» **Activity**
In full and without alteration, transcribe the listing.

» **Information supplied**
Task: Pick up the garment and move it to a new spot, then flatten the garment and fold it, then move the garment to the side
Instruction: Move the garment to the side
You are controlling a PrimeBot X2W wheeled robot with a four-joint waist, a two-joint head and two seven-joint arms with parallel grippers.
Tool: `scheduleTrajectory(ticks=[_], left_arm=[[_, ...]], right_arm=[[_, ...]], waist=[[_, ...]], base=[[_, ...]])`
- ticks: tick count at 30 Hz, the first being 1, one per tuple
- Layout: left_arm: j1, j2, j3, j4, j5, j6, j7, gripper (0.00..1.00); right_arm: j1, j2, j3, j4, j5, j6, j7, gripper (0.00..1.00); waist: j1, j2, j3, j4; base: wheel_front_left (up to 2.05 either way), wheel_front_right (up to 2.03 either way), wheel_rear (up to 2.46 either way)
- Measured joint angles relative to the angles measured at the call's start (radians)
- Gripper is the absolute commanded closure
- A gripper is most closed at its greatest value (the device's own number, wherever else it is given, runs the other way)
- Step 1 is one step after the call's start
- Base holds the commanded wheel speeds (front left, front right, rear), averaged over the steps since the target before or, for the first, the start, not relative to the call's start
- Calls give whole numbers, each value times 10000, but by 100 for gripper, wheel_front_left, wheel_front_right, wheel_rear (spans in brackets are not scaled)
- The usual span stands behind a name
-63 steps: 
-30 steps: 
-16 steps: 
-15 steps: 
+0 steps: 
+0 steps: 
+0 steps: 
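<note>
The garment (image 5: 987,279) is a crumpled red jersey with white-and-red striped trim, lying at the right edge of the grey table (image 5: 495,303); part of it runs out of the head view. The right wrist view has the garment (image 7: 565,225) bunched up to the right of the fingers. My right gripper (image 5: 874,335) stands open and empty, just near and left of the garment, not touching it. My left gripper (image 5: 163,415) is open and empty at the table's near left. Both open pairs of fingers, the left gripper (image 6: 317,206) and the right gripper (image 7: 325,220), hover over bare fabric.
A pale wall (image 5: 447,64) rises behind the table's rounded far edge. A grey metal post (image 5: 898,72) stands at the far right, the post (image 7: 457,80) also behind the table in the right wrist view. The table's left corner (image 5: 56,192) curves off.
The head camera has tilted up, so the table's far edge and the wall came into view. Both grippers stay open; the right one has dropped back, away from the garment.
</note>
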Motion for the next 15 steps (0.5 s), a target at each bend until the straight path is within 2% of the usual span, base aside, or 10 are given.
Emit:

» **Completed exercise**
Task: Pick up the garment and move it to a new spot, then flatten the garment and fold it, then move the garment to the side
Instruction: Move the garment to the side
You are controlling a PrimeBot X2W wheeled robot with a four-joint waist, a two-joint head and two seven-joint arms with parallel grippers.
Tool: `scheduleTrajectory(ticks=[_], left_arm=[[_, ...]], right_arm=[[_, ...]], waist=[[_, ...]], base=[[_, ...]])`
- ticks: tick count at 30 Hz, the first being 1, one per tuple
- Layout: left_arm: j1, j2, j3, j4, j5, j6, j7, gripper (0.00..1.00); right_arm: j1, j2, j3, j4, j5, j6, j7, gripper (0.00..1.00); waist: j1, j2, j3, j4; base: wheel_front_left (up to 2.05 either way), wheel_front_right (up to 2.03 either way), wheel_rear (up to 2.46 either way)
- Measured joint angles relative to the angles measured at the call's start (radians)
- Gripper is the absolute commanded closure
- A gripper is most closed at its greatest value (the device's own number, wherever else it is given, runs the other way)
- Step 1 is one step after the call's start
- Base holds the commanded wheel speeds (front left, front right, rear), averaged over the steps since the target before or, for the first, the start, not relative to the call's start
- Calls give whole numbers, each value times 10000, but by 100 for gripper, wheel_front_left, wheel_front_right, wheel_rear (spans in brackets are not scaled)
- The usual span stands behind a name
-63 steps: 
-30 steps: 
-16 steps: 
-15 steps: 
+0 steps: 
+0 steps: 
+0 steps: 
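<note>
The garment (image 5: 987,279) is a crumpled red jersey with white-and-red striped trim, lying at the right edge of the grey table (image 5: 495,303); part of it runs out of the head view. The right wrist view has the garment (image 7: 565,225) bunched up to the right of the fingers. My right gripper (image 5: 874,335) stands open and empty, just near and left of the garment, not touching it. My left gripper (image 5: 163,415) is open and empty at the table's near left. Both open pairs of fingers, the left gripper (image 6: 317,206) and the right gripper (image 7: 325,220), hover over bare fabric.
A pale wall (image 5: 447,64) rises behind the table's rounded far edge. A grey metal post (image 5: 898,72) stands at the far right, the post (image 7: 457,80) also behind the table in the right wrist view. The table's left corner (image 5: 56,192) curves off.
The head camera has tilted up, so the table's far edge and the wall came into view. Both grippers stay open; the right one has dropped back, away from the garment.
</note>
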Motion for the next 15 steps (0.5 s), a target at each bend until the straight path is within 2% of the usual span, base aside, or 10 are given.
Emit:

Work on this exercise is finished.